### YOUR GOAL
The data should be transcribed in its entirety, word for word.

### THE DATA
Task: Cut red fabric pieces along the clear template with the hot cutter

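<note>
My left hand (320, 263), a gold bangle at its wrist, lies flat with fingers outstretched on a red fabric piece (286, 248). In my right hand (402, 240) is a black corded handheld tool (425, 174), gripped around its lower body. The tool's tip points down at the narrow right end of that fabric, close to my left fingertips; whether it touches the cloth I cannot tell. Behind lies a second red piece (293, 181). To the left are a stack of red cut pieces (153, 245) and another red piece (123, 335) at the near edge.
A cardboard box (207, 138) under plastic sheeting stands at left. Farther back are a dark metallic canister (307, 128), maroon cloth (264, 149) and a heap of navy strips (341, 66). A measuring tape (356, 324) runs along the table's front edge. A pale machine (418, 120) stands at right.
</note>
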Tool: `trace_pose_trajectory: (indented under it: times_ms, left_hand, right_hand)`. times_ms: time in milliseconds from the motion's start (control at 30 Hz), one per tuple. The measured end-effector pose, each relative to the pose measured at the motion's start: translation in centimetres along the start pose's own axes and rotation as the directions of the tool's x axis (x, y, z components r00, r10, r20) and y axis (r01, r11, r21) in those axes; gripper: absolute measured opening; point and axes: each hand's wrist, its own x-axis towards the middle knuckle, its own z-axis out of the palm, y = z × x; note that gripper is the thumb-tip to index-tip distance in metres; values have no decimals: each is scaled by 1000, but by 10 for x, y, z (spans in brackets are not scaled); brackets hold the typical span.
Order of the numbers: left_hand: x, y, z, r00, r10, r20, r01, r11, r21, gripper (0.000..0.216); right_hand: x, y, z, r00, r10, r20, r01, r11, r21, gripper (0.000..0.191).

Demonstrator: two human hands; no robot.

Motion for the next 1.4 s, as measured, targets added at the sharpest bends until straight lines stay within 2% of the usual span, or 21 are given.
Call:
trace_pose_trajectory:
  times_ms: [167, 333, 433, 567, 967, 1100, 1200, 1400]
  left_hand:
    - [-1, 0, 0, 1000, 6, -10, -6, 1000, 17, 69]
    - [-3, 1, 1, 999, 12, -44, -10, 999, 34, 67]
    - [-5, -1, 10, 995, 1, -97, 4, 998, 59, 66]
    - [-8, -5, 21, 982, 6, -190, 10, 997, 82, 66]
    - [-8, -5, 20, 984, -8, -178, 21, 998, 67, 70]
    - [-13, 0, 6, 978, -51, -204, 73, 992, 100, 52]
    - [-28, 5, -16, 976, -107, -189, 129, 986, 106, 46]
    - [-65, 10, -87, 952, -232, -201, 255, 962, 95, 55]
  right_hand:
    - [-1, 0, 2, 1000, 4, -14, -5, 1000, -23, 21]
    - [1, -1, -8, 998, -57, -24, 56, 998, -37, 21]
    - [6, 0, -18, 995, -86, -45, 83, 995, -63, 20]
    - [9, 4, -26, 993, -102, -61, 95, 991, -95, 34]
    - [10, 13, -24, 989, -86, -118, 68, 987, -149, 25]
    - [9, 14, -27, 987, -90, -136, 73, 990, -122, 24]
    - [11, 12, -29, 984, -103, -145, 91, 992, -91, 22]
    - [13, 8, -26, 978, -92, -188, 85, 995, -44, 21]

### RESPONSE AREA
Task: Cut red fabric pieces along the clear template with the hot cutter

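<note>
My left hand (320, 263), a gold bangle at its wrist, lies flat with fingers outstretched on a red fabric piece (286, 248). In my right hand (402, 240) is a black corded handheld tool (425, 174), gripped around its lower body. The tool's tip points down at the narrow right end of that fabric, close to my left fingertips; whether it touches the cloth I cannot tell. Behind lies a second red piece (293, 181). To the left are a stack of red cut pieces (153, 245) and another red piece (123, 335) at the near edge.
A cardboard box (207, 138) under plastic sheeting stands at left. Farther back are a dark metallic canister (307, 128), maroon cloth (264, 149) and a heap of navy strips (341, 66). A measuring tape (356, 324) runs along the table's front edge. A pale machine (418, 120) stands at right.
</note>
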Tool: `trace_pose_trajectory: (indented under it: times_ms, left_hand, right_hand)`. times_ms: time in milliseconds from the motion's start (control at 30 Hz), one per tuple. The measured end-effector pose, each relative to the pose measured at the motion's start: translation in centimetres along the start pose's own axes and rotation as the directions of the tool's x axis (x, y, z components r00, r10, r20) and y axis (r01, r11, r21) in those axes; gripper: absolute measured opening; point and axes: each hand's wrist, its own x-axis towards the middle knuckle, its own z-axis out of the palm, y = z × x; note that gripper is the thumb-tip to index-tip distance in metres; values have no decimals: each is scaled by 1000, but by 10 for x, y, z (spans in brackets are not scaled); brackets hold the typical span.
Order of the numbers: left_hand: x, y, z, r00, r10, r20, r01, r11, r21, gripper (0.000..0.216); right_hand: x, y, z, r00, r10, r20, r01, r11, r21, gripper (0.000..0.191).

Demonstrator: two human hands; no robot.

Motion for the next 1.4 s, as measured, targets added at the sharpest bends until straight lines stay within 2% of the usual span, or 21 are given.
Call:
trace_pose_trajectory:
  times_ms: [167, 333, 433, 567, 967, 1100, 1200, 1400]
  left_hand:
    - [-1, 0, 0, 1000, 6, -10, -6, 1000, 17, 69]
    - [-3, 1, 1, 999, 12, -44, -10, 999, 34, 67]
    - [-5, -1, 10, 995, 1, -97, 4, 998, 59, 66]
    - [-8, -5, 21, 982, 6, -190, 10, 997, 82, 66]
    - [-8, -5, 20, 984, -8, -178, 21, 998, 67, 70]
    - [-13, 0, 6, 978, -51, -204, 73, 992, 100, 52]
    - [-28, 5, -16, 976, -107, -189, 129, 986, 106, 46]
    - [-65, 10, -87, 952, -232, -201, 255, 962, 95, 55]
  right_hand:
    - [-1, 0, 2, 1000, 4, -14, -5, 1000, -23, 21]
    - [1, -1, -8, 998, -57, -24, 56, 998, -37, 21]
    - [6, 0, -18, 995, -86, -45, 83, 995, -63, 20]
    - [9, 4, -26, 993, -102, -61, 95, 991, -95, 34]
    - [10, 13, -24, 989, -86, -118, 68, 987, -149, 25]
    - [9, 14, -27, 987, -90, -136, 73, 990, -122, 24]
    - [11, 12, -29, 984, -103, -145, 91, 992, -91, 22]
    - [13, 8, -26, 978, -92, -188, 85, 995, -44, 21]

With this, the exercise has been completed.